The contaminated water flooded into streams that feed into rivers such as the Tisza that flows through Hungary. Hungarian authorities estimated that 1,240 tonnes of dead fish washed up along the river. The poisoning of the Tisza was considered by some observers to be the worst environmental disaster in Europe since the Chernobyl nuclear accident in April 1986.
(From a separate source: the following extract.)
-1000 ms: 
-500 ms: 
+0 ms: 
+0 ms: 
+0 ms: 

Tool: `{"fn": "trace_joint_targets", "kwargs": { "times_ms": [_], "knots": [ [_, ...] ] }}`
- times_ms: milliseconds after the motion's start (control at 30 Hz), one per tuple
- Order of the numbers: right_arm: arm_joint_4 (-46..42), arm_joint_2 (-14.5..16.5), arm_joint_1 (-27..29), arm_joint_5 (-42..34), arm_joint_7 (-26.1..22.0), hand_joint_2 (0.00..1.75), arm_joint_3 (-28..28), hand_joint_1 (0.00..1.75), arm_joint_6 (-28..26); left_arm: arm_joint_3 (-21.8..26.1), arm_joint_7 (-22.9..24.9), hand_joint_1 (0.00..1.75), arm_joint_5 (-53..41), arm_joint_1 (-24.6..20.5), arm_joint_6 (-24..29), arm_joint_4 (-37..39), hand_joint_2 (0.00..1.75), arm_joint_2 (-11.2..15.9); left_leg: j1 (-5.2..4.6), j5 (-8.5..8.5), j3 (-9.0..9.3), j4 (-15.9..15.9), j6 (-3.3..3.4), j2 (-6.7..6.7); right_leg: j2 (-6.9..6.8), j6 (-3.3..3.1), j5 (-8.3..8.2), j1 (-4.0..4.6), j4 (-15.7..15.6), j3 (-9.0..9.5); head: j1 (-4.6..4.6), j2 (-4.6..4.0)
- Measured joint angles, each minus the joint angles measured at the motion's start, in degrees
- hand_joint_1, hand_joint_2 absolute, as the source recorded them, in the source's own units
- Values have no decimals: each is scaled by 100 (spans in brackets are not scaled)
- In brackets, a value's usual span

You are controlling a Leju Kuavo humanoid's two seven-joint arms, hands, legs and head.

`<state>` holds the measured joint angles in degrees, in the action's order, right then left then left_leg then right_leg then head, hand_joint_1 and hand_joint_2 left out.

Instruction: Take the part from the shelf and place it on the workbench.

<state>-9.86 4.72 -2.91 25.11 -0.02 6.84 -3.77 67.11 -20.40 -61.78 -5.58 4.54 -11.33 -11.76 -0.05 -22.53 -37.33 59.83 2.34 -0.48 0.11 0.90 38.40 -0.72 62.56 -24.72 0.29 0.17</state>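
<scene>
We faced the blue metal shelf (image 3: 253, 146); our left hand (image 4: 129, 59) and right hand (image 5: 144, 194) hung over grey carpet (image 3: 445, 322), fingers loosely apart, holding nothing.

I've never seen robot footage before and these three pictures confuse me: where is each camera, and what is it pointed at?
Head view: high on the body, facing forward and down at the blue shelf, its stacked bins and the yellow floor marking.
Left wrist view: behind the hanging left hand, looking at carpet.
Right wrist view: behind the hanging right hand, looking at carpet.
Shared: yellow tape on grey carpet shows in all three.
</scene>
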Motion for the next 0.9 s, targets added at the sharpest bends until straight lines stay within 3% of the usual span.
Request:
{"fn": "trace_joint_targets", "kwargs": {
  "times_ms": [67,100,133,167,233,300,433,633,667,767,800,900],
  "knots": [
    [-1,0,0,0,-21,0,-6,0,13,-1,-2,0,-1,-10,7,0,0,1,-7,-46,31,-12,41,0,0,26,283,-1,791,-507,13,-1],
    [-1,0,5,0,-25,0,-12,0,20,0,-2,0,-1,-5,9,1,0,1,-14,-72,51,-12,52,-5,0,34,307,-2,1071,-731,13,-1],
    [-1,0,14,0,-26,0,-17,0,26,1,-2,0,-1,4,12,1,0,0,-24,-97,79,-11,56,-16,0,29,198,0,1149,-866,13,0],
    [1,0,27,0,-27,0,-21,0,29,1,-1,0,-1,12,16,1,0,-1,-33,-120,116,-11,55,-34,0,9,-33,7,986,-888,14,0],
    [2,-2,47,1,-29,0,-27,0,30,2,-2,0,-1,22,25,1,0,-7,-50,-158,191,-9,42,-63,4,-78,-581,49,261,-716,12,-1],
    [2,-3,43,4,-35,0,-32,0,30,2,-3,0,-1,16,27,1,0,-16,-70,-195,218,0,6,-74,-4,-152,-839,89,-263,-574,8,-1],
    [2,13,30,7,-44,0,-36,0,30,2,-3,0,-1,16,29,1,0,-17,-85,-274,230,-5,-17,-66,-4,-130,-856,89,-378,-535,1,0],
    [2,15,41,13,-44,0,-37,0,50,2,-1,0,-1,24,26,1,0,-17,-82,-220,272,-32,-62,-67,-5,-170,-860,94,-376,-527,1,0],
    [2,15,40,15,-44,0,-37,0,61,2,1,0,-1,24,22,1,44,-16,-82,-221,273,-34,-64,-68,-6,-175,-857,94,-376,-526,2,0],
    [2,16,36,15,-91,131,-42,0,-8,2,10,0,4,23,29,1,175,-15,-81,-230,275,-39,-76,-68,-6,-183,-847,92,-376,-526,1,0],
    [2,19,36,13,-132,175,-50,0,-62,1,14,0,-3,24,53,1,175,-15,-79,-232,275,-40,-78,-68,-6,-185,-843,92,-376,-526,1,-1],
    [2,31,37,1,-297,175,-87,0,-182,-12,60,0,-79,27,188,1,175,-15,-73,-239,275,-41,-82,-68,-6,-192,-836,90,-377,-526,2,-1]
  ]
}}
Fisherman holds up a fish poisoned by cyanide on the Tisza river

Source: © Getty Images / Mark H. Milstein

Hungarian fisherman Sandor Pocs holds up a cyanide poisined fish on the Tisza River in Abadszalok, Hungary February 16, 2000. His fishing partner Dezso Lonart sits behind him. The river was devastated when 100 tons of cyanide contaminated water poured out of a Romanian gold mine, killing all of the life along a 250 mile long span of the river. 19 species of protected fish lived in the Tisza.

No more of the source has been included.